Return all of the listing word for word; the pictures stay out.

# INPUT DATA
== Segment start ==

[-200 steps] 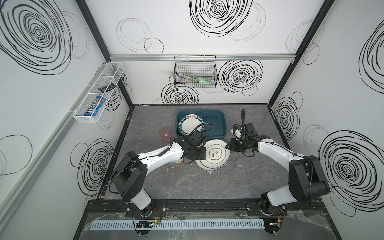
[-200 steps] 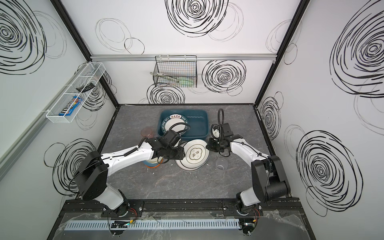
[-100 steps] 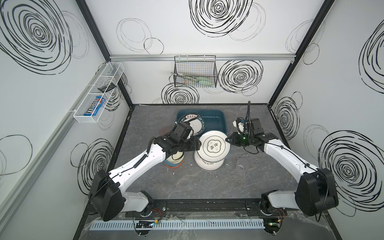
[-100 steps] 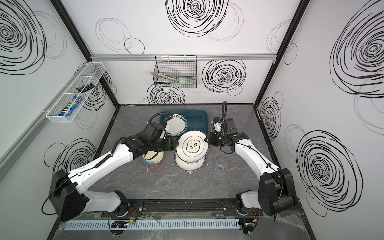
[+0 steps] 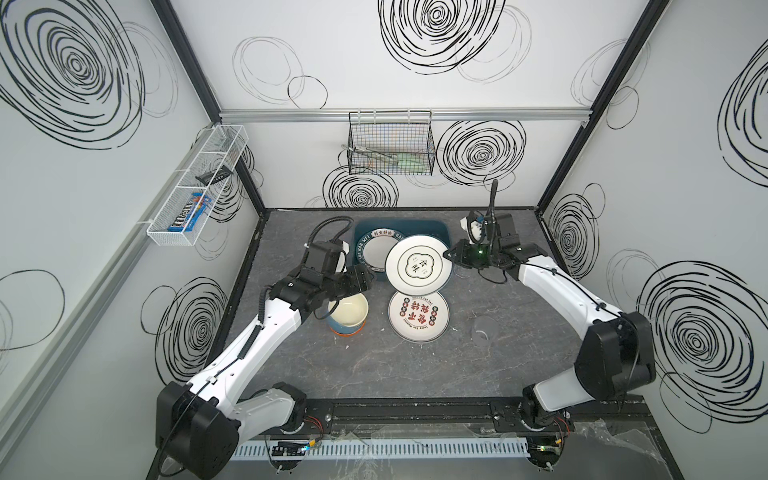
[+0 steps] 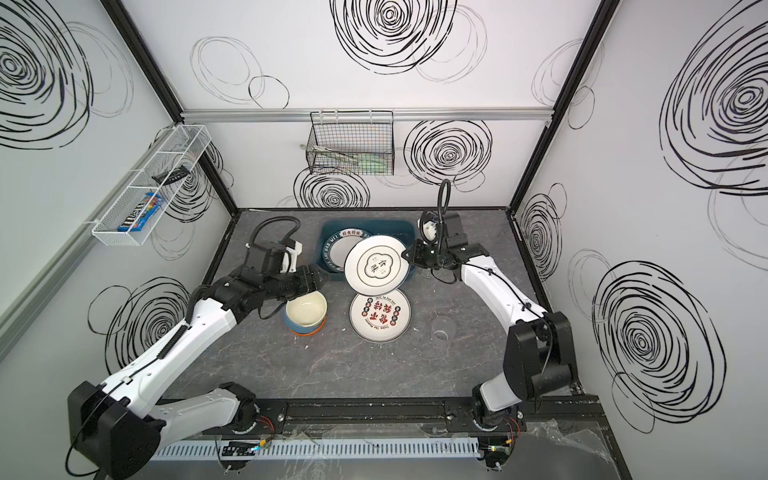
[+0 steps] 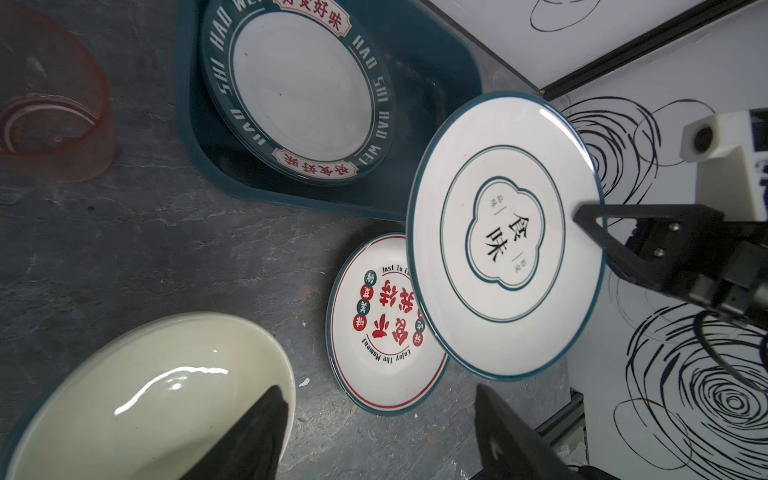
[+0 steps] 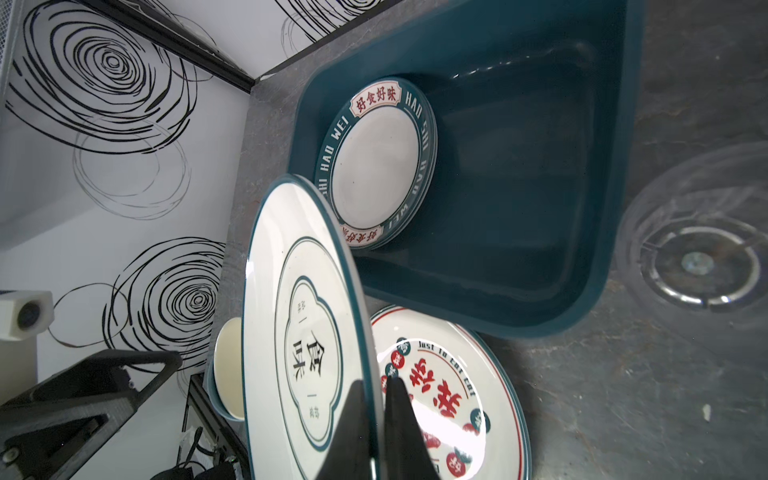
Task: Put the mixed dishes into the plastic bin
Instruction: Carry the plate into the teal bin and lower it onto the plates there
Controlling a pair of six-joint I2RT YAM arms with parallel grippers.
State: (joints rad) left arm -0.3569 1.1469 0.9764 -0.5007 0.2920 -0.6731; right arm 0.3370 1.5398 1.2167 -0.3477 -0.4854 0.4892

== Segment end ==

# RESULT BELOW
[-200 steps] 
[-200 steps] 
[-100 steps] 
[-100 steps] 
[+0 steps] 
[+0 steps] 
[+0 steps] 
[+0 steps] 
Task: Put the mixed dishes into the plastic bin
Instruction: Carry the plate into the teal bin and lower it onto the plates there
Controlling a pair of six-joint I2RT YAM arms with parallel grippers.
State: (joints rad) left arm -0.3569 1.1469 0.9764 -0.5007 0.2920 -0.6731; right arm 0.3370 1.5398 1.2167 -0.3477 -0.4854 0.4892

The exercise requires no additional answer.